Stable Diffusion (SD) is a popular generative AI system developed by the Ludwig-Maximilian University of Munich and the British private company Stability AI. The system can generate images from natural language prompts. SD operates on a diffusion model (DM), which is a process of deep learning (Rombach et al). In training a DM, a set of algorithms called a neural network is iteratively improving its capacity to remember the content of ‘images’ and to reconstitute them from statistical noise. How does it do this? The DM relies on a process of noising - where the data in input images is increasingly deteriorated by inserting Gaussian noise. The aim of the model is to then denoise the degraded image by following successive steps of reconstructing the target image (or ‘re-membering’, putting parts or pixels back into their place).

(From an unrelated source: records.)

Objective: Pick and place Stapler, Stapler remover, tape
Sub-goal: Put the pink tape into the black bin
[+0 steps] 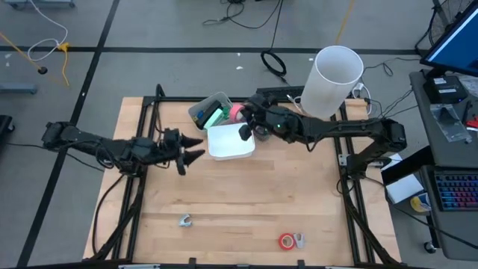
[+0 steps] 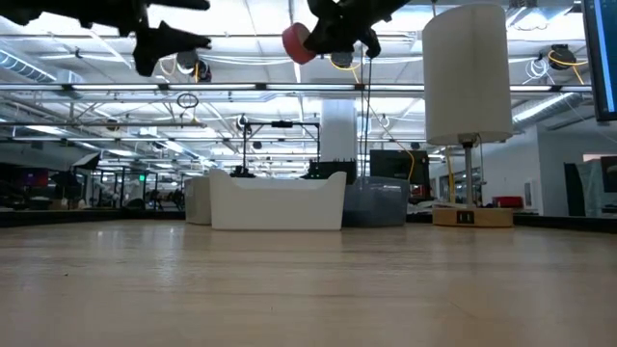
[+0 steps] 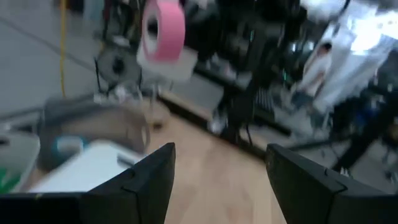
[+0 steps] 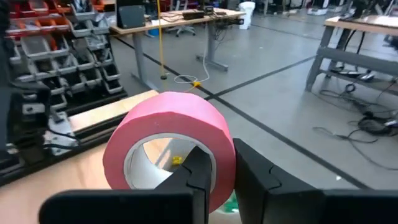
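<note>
Pink tape roll [image 4: 169, 146]: a ring with a pale core, pinched through its wall by the right gripper [image 4: 219, 171]; one finger sits inside the core, the other on the outer face. It is held up in the air, seen in the low view as a red roll [image 2: 297, 42] high above the bins.
Right gripper position: in the high view [image 1: 240, 117] it is over the back of the table, at the edge between the clear bin and the white bin.
Left gripper [image 1: 193, 149]: fingers spread wide with nothing between them, raised just left of the white bin.
White bin [image 1: 230, 142]: rectangular, at the back centre of the table; contents cannot be told.
Clear bin [image 1: 205, 108]: just behind and touching the white bin; holds a green item [image 1: 213, 118] and something blue.
Second red tape roll [image 1: 287, 240]: flat on the table near the front edge, right of centre, with a small metal piece [image 1: 299, 240] just beside it.
Small metal object [image 1: 184, 220]: near the front, left of centre; too small to identify.
Table [image 1: 246, 202]: light wood on a black frame.
White cylinder [image 1: 332, 81]: upright at the back right corner.
Room: grey floor with cables, shelving with parts bins, desks.
</note>
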Motion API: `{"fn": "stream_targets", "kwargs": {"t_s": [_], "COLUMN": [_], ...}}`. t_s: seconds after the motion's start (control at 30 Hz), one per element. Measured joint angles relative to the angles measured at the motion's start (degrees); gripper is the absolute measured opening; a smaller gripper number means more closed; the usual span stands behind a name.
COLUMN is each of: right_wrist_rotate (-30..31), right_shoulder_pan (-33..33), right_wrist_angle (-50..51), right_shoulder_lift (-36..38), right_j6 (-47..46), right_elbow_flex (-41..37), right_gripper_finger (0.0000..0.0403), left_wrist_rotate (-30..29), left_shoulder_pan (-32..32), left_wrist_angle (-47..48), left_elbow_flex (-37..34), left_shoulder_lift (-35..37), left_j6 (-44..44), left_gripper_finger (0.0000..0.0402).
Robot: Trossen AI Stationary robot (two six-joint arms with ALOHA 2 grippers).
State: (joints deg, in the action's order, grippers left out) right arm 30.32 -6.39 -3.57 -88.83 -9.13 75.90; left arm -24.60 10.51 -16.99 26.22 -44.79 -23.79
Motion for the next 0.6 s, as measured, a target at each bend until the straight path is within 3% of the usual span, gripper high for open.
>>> {"fn": "stream_targets", "kwargs": {"t_s": [0.13, 0.4, 0.6], "right_wrist_rotate": [-0.4, 0.2, 10.1], "right_shoulder_pan": [-0.8, -1.4, -4.9], "right_wrist_angle": [0.0, 0.7, 6.1], "right_shoulder_lift": [0.0, 0.0, -0.1], "right_j6": [2.4, 5.5, 8.5], "right_elbow_flex": [0.1, 0.1, 0.1], "right_gripper_finger": [0.0032, 0.0032, 0.0032], "left_wrist_rotate": [0.2, 5.0, 7.9], "left_shoulder_pan": [-3.2, -9.8, -12.7], "left_wrist_angle": [-5.8, -6.7, -6.7], "left_elbow_flex": [0.5, 6.8, 9.5], "left_shoulder_lift": [-2.4, -13.9, -19.2], "left_j6": [3.0, 5.5, 5.6], "left_gripper_finger": [0.0248, 0.0248, 0.0248]}}
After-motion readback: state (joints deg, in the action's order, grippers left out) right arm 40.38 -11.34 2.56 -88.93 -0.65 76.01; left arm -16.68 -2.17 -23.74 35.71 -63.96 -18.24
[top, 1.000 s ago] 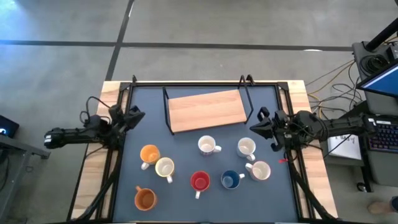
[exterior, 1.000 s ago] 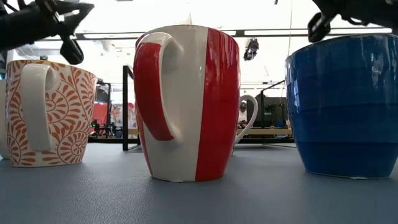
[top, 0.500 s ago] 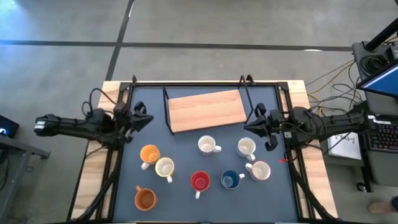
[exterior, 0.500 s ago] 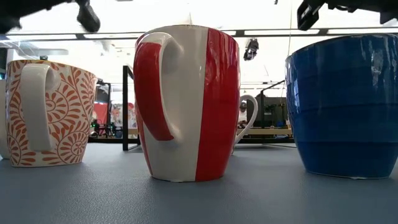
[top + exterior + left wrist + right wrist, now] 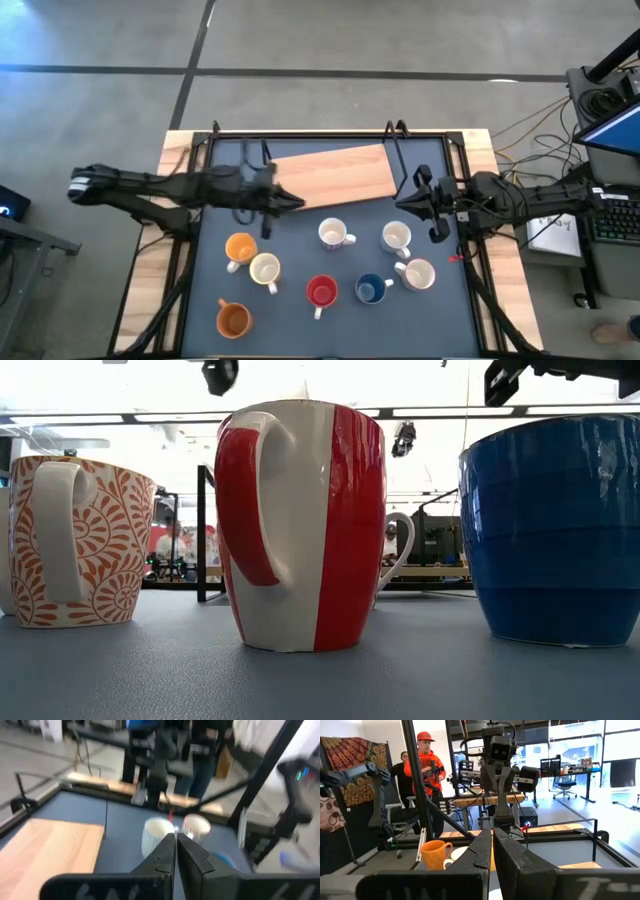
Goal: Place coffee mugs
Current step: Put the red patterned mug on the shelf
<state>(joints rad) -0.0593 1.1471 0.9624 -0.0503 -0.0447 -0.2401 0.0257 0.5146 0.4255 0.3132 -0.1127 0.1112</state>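
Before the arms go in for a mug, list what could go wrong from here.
1. The mugs stand crowded together, so reaching for one could knock its neighbour.
2. The left claw is shut above the edge of the wooden board; dropping there could strike it.
3. The right claw, shut too, sits beside a white mug and could clip it.

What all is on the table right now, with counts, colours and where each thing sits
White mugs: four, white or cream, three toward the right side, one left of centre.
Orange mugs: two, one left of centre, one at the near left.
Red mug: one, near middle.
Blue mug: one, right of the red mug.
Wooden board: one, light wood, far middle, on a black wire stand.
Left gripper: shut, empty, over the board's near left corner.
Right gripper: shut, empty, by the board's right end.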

The noisy starting point has some structured clusters of pixels remaining in it, which the model builds on to draw the outlines of its target image.  

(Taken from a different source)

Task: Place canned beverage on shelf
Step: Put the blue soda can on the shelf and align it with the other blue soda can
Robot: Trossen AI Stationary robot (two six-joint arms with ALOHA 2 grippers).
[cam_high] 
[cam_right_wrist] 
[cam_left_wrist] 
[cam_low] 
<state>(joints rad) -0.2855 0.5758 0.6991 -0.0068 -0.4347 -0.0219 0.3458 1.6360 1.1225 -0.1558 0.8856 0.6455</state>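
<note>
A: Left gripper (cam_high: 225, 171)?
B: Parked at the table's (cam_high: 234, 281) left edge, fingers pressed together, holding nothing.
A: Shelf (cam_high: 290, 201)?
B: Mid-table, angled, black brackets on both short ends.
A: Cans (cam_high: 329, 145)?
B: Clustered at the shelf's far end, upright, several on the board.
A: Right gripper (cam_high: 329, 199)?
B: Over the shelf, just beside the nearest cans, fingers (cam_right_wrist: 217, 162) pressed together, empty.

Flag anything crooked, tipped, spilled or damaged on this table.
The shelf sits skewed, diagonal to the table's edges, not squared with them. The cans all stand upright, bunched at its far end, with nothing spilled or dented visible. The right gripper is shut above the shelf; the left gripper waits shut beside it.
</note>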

How is this prediction process guided? DM utilizes a pre-trained machine vision model called the Contrastive Language-Image Pre-training (CLIP), which ties textual descriptors to image data within a latent space (Radford et al). A latent space is a high-dimensional statistical space where image data and text data are converted into machine-readable numerical tokens. These tokens act almost like coordinates on a 3D map and each token’s position is determined by the statistical frequency of their co-occurrence in the training data. This is essentially the model’s ‘attention’ to the context-specificity of certain words and figures, and how it can differentiate the ‘apple’ in a tree from ‘Apple’ computers. This is also how the model can be steered to produce new images that may not exist in its dataset by writing text-prompts. The prompts connect different areas of the latent space and enable a hybridisation of the data. The model aims to guess how these images would look like and rely on the successive feedback of humans but also automated models to either validate or reject its predictions and to re-adjust its process. The illustration in Figure 2 aims to illustrate the prediction process of SD, denoising a seed image in 4 stages for the prompt “photorealist image of an apple-computer (​​1 steps, 4 steps, 5 steps, 15 steps).

Figure 2: ​​four denoising steps on Stable Diffusion (v. 2023) ran on ComfyUI. https://huggingface.co/stabilityai/stable-diffusion-xl-base-1.0/tree/main

In this broad summary, I hope it is clear that generative models like SD rely on the association of natural language descriptors to image data. Also essential is the compression of this data into a new tokenized form, distributed in a multidimensional vector space according to the statistical frequency of their occurrence. By using language and mathematical abstraction, a semiotic-visual syntax and vocabulary is developed. The model is seemingly able to ‘know’ what an apple or a computer looks like and thus be able to ‘predict’ what an Apple computer or image an ‘apple-computer’ must look like, based on its ‘memory’ and attention to context in the latent space.  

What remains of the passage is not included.